→ **Activity**:
Where the string "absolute" appears in a line of the material below, copy that line.

Extracted material START

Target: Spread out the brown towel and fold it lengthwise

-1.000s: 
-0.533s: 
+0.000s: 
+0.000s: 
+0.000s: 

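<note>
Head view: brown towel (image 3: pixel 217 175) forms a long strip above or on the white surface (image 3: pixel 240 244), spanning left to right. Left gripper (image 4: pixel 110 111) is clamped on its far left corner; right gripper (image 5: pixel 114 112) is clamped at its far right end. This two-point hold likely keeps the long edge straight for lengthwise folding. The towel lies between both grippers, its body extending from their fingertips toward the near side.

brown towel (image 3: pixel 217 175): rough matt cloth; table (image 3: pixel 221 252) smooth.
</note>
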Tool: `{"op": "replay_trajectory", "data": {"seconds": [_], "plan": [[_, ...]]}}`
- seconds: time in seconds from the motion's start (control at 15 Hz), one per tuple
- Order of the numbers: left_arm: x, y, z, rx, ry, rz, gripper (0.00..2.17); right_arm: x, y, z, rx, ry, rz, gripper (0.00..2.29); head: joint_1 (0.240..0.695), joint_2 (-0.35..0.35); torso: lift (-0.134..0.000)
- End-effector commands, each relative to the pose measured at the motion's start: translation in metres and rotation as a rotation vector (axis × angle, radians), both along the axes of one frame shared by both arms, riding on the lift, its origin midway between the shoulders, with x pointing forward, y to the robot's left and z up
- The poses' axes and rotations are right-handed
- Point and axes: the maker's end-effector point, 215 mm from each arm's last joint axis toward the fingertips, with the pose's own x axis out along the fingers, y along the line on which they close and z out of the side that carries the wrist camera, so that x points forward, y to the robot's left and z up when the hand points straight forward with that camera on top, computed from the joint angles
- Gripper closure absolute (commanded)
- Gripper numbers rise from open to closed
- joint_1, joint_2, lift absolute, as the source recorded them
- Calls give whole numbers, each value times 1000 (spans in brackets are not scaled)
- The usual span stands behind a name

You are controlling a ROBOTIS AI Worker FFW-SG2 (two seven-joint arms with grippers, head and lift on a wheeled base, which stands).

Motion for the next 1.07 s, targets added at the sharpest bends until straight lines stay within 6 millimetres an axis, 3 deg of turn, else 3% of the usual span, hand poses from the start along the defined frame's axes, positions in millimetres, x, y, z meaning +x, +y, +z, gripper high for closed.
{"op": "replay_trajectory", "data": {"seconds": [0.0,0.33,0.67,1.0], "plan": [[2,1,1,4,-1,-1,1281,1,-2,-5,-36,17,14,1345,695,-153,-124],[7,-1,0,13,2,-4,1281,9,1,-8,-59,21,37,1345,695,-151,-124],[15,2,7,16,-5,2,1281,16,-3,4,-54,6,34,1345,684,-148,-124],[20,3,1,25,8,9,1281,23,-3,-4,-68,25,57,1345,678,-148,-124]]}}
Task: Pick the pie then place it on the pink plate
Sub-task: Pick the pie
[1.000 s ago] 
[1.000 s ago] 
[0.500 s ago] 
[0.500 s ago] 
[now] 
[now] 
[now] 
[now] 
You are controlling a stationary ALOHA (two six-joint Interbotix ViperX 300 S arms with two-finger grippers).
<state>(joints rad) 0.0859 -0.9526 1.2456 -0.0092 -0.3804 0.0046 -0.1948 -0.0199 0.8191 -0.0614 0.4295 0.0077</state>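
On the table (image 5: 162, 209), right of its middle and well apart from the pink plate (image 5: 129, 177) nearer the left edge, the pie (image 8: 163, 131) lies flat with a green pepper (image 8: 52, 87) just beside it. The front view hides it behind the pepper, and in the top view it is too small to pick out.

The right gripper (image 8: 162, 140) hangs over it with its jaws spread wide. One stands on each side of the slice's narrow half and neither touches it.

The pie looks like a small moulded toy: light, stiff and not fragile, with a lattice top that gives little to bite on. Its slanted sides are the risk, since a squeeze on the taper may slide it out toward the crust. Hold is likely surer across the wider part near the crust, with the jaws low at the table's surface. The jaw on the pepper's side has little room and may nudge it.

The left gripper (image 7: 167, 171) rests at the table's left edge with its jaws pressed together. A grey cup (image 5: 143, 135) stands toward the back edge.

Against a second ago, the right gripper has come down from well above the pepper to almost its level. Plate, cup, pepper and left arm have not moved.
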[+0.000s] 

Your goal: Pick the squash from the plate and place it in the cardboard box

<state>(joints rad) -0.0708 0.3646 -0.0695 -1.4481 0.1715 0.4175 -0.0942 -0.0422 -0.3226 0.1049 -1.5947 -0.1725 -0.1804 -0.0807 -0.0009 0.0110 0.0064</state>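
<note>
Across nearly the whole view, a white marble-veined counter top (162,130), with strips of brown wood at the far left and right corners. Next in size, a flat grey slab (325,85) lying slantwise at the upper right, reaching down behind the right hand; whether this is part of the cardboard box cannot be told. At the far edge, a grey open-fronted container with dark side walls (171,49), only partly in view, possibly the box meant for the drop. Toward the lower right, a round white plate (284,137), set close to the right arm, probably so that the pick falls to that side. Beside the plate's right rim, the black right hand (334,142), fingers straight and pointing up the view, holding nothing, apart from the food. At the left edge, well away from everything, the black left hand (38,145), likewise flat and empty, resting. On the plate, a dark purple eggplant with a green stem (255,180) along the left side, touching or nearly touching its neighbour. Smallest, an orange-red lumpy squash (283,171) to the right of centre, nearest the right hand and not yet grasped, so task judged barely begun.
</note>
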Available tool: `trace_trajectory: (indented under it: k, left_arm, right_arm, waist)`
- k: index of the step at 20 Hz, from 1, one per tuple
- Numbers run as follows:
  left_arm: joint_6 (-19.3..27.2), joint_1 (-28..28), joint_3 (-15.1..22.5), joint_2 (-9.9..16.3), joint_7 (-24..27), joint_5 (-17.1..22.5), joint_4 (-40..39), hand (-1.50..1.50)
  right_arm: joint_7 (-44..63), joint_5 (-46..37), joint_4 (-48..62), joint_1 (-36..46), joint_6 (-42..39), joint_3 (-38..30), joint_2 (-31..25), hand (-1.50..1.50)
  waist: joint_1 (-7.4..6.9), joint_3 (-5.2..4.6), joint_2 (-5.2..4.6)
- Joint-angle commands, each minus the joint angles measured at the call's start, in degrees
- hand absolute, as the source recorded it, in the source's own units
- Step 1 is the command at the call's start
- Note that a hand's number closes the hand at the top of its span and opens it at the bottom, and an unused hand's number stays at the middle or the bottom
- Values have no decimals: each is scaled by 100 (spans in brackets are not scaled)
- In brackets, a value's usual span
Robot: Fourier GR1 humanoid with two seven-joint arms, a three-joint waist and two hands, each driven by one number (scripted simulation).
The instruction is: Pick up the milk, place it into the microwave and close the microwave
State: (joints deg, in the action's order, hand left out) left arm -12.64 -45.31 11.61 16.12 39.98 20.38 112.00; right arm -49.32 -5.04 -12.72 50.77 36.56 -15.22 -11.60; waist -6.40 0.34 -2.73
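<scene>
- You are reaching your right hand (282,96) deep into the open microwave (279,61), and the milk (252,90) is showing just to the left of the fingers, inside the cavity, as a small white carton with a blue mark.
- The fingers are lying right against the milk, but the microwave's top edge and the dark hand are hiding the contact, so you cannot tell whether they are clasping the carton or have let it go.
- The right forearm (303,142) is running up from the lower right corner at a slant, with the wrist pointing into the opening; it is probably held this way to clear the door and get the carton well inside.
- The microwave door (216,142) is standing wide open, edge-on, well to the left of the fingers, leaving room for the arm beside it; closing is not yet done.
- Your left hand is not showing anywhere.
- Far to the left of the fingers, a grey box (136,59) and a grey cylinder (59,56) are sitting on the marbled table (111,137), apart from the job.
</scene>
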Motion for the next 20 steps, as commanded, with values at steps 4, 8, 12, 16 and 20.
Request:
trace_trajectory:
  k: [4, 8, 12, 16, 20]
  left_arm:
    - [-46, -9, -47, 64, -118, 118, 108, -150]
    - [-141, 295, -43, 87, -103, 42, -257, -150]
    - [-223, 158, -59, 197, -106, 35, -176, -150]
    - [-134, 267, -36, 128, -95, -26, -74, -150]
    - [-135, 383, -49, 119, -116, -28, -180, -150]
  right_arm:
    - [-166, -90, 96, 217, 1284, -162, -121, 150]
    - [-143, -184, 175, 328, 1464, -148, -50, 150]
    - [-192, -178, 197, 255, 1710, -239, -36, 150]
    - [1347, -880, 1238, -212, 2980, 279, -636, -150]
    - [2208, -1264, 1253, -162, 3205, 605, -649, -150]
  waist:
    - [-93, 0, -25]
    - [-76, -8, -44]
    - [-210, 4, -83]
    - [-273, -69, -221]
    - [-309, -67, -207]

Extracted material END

→ **Written response**:
- Gripper closure absolute (commanded)
- joint_1, joint_2, lift absolute, as the source recorded them
- hand absolute, as the source recorded it, in the source's own units

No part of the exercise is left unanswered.